**Activity**
Reproduce word for word the lines from the beginning of the entries to the line with "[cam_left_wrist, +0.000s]", both included, but none of the pictures.

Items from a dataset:
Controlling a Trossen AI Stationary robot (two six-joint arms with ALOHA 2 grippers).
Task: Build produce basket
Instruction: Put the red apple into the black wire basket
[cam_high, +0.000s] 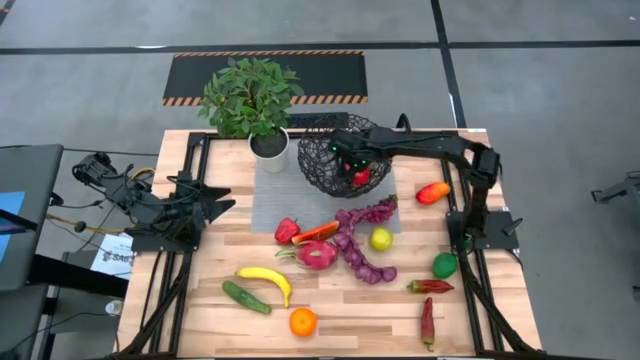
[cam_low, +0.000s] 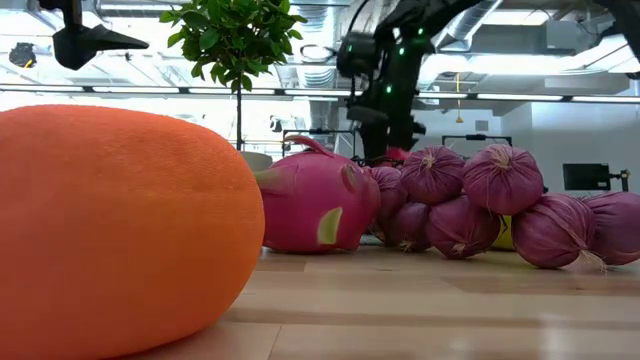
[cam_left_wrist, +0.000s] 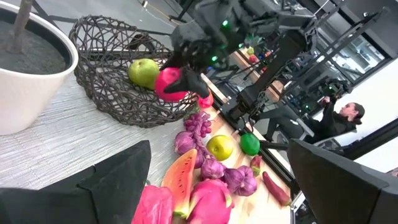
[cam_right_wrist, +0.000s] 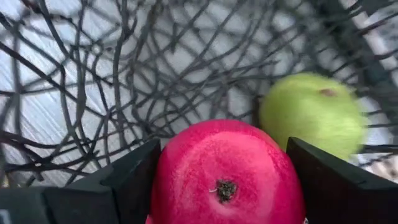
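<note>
The black wire basket (cam_high: 335, 160) stands on a grey mat at the table's far middle, next to the potted plant (cam_high: 252, 100). A green fruit (cam_right_wrist: 311, 112) lies inside it. My right gripper (cam_high: 358, 172) reaches into the basket's mouth, shut on a red apple (cam_right_wrist: 227, 177). My left gripper (cam_high: 215, 205) waits open and empty at the table's left. More produce lies on the wood: a purple string (cam_high: 360, 245), a pink dragonfruit (cam_high: 316, 255), a banana (cam_high: 265, 280), a cucumber (cam_high: 245, 297) and an orange (cam_high: 302, 321). My right gripper pinches the red apple between its two fingers, one on each of its opposite sides (cam_right_wrist: 168, 180). The fingers slant down into the basket from the table's right. The apple (cam_left_wrist: 169, 84) hangs over the basket's inside beside the green fruit; whether it touches the wire I cannot tell.
A red pepper (cam_high: 287, 230), a yellow-green lime (cam_high: 380, 239), a green fruit (cam_high: 445, 265), two red chillies (cam_high: 430, 286) and an orange-red fruit (cam_high: 432, 192) lie around. The white plant pot (cam_high: 270, 145) stands just left of the basket. A person shows beyond the table (cam_left_wrist: 348, 115).
</note>
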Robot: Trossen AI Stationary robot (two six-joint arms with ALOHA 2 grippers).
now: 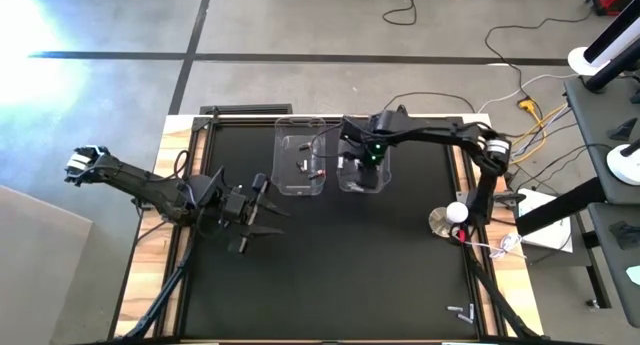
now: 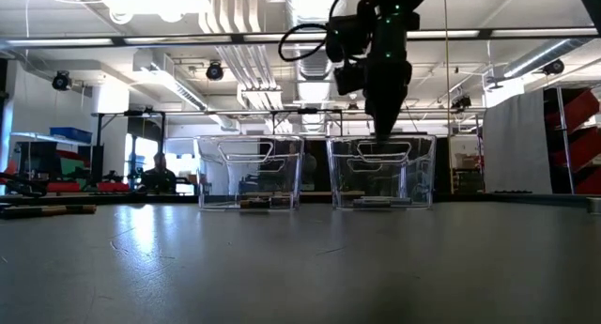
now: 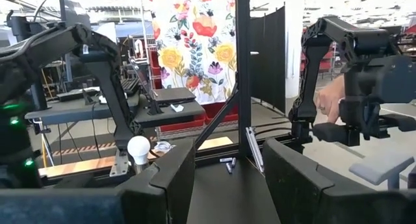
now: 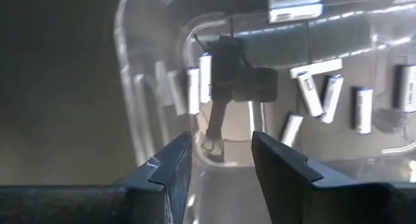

**Reply to the task**
Controlling a Trossen AI Stationary robot (two six-joint arms with ALOHA 2 grippers).
Task: Build produce basket
Instruction: Put the red apple into the black wire basket
[cam_high, +0.000s] 
[cam_low, +0.000s] 
[cam_left_wrist, +0.000s] 

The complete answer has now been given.